Quote Originally Posted by jmm99 View Post
the Dzimbanhete article isn't worth a review.

What I was trying to put across is that the article (exemplified by its coinage of the term "freedom violence") comes from the same well (manure pile, whatever) as the 1977 Additional Protocols to the Geneva Conventions, in their carving out exceptions for the "freedom fighter", the "transitory guerrilla", the "occasional IED layer", etc., etc.

It reminded me of the agitprop of the 60s and 70s, which I also said in the post. As I use the term "agitprop" here (agitation of a mass audience by propagation of the written word), the material can be true, false or mixed (white, black or varying grays) and can be acceptable, unacceptable or "so what" (depending on the reader's viewpoint). The author Dzimbanhete uses a more limited definition:
One man's freedom fighter is another man's ...

Apart from attempting a great deception Dzimbanhete seems to have missed the history of the last 30 years that questions the definition of 'freedom' that was delivered to the 'toiling masses' of Zimbabwe upon liberation. Some might say they were delivered from the frying pan into the fire.

I guess I am surprised that there has been such a limited reaction to this deliberate attempt to deceive and sanitize depraved killers. This is the great tragedy.

That kind of agitprop is definitely black (or a deep shade of gray) in content. One might well ask whether Dzimbanhete's article itself is "propaganda" as Sturges defines it. Sturges, BTW, is in Pretoria (faculty bio). Here are abstracts of his 2004 and 2005 articles.

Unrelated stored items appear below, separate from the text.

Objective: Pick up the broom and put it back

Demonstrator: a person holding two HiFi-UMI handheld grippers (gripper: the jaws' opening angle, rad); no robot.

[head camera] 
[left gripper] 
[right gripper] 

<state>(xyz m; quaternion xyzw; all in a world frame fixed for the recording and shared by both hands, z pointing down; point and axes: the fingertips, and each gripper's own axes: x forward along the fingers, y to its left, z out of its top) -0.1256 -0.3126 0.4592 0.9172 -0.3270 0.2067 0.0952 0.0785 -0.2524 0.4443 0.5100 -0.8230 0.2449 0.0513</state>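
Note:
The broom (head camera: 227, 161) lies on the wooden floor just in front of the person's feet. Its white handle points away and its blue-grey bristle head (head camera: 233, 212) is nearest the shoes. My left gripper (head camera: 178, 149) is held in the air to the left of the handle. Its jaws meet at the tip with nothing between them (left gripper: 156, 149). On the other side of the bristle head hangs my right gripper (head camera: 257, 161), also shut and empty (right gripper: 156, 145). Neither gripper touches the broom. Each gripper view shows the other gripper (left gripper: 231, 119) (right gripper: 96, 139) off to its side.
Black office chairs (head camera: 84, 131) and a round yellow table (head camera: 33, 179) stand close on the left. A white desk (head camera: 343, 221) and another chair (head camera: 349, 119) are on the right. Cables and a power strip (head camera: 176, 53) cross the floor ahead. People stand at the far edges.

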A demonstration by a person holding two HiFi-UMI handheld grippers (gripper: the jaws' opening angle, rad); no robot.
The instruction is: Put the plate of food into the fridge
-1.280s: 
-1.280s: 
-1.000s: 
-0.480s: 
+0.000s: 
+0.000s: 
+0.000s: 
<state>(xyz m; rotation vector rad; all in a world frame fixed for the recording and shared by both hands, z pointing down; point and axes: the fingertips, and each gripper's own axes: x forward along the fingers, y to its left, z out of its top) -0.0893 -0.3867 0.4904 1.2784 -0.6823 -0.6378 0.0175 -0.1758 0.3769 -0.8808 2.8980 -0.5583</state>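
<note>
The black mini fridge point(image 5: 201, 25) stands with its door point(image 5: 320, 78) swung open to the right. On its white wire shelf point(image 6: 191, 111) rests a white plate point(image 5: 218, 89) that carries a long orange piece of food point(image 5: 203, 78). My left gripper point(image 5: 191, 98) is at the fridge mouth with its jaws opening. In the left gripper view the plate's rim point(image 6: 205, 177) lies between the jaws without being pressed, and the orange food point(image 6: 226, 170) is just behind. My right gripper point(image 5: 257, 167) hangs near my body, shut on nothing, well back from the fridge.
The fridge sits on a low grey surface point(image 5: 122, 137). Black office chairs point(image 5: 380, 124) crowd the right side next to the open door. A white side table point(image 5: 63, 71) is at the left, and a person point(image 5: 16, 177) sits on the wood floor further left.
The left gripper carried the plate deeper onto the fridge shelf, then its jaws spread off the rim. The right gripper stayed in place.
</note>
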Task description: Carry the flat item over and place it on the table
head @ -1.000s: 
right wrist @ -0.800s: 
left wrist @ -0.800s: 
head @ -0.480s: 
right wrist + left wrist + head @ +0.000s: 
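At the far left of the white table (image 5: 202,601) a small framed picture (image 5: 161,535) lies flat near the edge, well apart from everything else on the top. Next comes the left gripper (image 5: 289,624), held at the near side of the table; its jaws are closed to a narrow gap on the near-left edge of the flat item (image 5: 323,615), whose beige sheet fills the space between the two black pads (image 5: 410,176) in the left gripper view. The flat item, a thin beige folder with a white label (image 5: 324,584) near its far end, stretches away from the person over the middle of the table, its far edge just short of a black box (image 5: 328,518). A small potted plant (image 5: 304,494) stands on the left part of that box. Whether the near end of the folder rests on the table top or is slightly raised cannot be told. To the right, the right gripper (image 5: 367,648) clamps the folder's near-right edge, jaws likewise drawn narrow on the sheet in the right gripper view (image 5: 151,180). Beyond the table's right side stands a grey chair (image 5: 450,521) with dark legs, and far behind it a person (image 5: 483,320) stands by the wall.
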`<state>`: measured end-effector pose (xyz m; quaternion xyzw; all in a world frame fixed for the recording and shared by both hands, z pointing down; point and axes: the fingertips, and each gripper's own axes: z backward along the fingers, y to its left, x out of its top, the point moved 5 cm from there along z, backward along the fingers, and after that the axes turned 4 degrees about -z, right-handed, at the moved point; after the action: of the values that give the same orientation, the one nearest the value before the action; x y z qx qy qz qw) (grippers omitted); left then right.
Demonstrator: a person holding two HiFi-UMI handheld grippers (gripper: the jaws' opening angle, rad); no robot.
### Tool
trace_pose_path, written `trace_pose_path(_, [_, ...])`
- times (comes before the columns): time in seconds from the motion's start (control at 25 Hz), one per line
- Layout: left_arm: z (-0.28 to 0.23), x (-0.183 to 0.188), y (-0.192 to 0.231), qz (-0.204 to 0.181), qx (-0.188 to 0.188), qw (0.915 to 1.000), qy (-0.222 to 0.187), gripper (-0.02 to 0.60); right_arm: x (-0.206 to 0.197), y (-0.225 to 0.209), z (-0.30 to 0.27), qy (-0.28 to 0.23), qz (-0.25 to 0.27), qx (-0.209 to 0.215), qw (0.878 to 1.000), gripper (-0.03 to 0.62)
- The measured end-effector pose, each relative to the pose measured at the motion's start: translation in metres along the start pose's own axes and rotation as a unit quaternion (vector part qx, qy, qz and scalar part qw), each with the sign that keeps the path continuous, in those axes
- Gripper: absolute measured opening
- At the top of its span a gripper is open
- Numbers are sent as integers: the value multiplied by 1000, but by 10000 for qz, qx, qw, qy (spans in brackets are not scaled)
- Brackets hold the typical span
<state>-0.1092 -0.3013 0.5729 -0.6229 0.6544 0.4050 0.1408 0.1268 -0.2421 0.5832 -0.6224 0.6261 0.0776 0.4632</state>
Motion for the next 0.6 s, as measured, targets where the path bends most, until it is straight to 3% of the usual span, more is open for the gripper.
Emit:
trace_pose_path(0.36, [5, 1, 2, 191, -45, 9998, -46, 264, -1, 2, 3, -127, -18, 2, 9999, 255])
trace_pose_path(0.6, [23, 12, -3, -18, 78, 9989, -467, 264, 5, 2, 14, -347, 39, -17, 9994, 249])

The "literary genre" of Dzimbanhete's article is similar to that of our USAian Nick Turse (born in 1975; Wiki), who has made himself a career from the time of his 2005 Columbia University Ph.D dissertation, "Kill Anything That Moves: United States War Crimes and Atrocities in Vietnam, 1965-1973", to the present - his 2013 Kill Anything That Moves: The Real American War in Vietnam. Whether Turse's agitprop about Vietnam is black, white or gray is not going to be an issue for me here. Turse does resemble Dzimbanhete (re: that author's talk of "freedom violence") in Turse's 2000 article, New Morning, Changing Weather: Radical Youth of the Millennial Age:
I don't know this character but let us agree that there were atrocities committed in Vietnam... by both sides. Just as this Turse person tried to make a name for himself (and get a Ph.D at the same time) so is this Dzimbanhete person. Shameful behaviour that should have been recognised by the Journal Editorial Board.

In this early Turse piece, we have another example of the "freedom violence genre". Is it "propaganda" in the Sturges sense: material "to confuse and deceive those that receive it ?"
Well he certainly confused the editorial board of the Journal into publishing it.

I can't see how they can do anything but resign in disgrace.

Finally, to your question (asked before about the Dutch article): how do these things get past editorial boards. The secret is to footnote the hell out of everything - in Dzimbanhete's article, 31 footnotes preceded by a bibliography of over a dozen books, articles and oral interviews. To completely vet these (to determine how black, white or gray), one would have to check the substance of each cite; and also determine its credibility.
Yes, shocking indeed. In this case Dzimbanhete interviewed three people. Like the Dutch boy he seems to have had a preconceived idea/position/belief and went about trying support it by searching out random cites to support that position. One wonders if the institution matters. Are first rate institutions as slovenly as the second rate institutions of this one and that of the Dutch boy?

As to the first cite, did Parker say that; and, if so, is Parker a credible witness ? I don't know; but would find out if this were a litigated case. It isn't, however. The second cite (the Ministry of Information, Tourism and Immigration) doesn't, on its face, prove the "probability" asserted.
Mike what Parker reports is probably true. Unlike Dzimbanhete there is no point in attempting to deny which I can't state with absolute certainty did not happen.

What I am attempting to understand is why at this late stage Dzimbanhete is seeking to decriminalize the atrocities carried out by the insurgents.

I would offer two guesses, one, that as the Mugabe regime nears collapse the killers who are now old men would be concerned that with the fall of the regime their protection would fall away and they would be vulnerable to both or either legal or vigilante action from family of their victims. Two, that in the spiritual context of Zimbabwe these aging killers are attempting to appease any angry spirits -ngozi or evil spirits - by convincing themselves that their acts were not murder but rather acts of justice therefore would not upset the spirits.

For good or bad, editorial boards do not do that kind of vetting - that process is left to the reader or independent reviewer.
This is clearly for bad (or worse as you like). So why have an editorial board then?